L’illusion de Yakushima est un film plein d’humanité et de spiritualité. C’est aussi un film bouleversant, un mélodrame à plusieurs égards, notamment dans les récits d’enfants en attente de greffe cardiaque.
Le récit, non linéaire, peut déconcerter au premier abord… mais il trouve une explication à un moment du film, dans un dialogue. Il faut se laisser porter par son élan poétique et contemplatif, sa dimension parfois sensorielle. Et en même temps, le film a aussi une dimension parfois presque documentaire, très proche de la réalité.

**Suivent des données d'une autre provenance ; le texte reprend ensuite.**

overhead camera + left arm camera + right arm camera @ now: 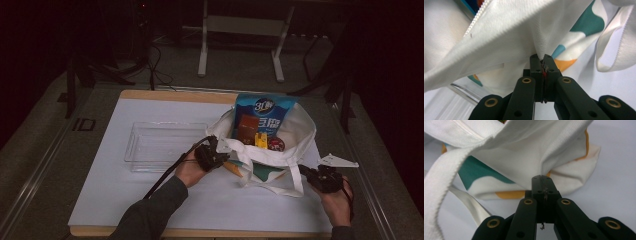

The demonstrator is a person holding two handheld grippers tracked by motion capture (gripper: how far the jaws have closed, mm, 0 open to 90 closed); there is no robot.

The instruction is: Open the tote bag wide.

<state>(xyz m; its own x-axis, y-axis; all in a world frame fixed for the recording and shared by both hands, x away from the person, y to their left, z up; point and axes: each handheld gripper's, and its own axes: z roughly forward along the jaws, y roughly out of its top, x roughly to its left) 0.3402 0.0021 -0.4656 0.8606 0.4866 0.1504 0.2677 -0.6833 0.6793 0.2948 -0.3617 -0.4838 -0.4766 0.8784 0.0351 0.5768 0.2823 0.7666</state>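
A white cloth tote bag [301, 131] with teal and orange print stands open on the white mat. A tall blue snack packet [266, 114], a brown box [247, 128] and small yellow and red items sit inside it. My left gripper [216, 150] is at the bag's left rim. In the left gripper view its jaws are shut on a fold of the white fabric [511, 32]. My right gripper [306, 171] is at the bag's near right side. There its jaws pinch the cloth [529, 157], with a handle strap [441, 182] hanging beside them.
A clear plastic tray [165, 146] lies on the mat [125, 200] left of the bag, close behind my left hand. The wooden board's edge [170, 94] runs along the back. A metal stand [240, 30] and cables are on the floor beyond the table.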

C’est aussi un film passionnant quant à sa portée philosophique et spirituelle, qui offre une réflexion sur la vie et la mort, sur la disparition et la façon dont ceux qui partent peuvent encore vivre, d’une certaine manière, notamment dans les souvenirs de ceux qui les aiment.
Cette réflexion sur la vie et la mort s’articule aussi autour de la question de la transplantation d’organes. Ici le film s’engage en faveur du don d’organes, dont on découvre qu’il se heurte à de gros problèmes culturels au Japon.
Sans doute que le film ne s’appréhende pas très facilement, mais il laisse indéniablement une empreinte durable.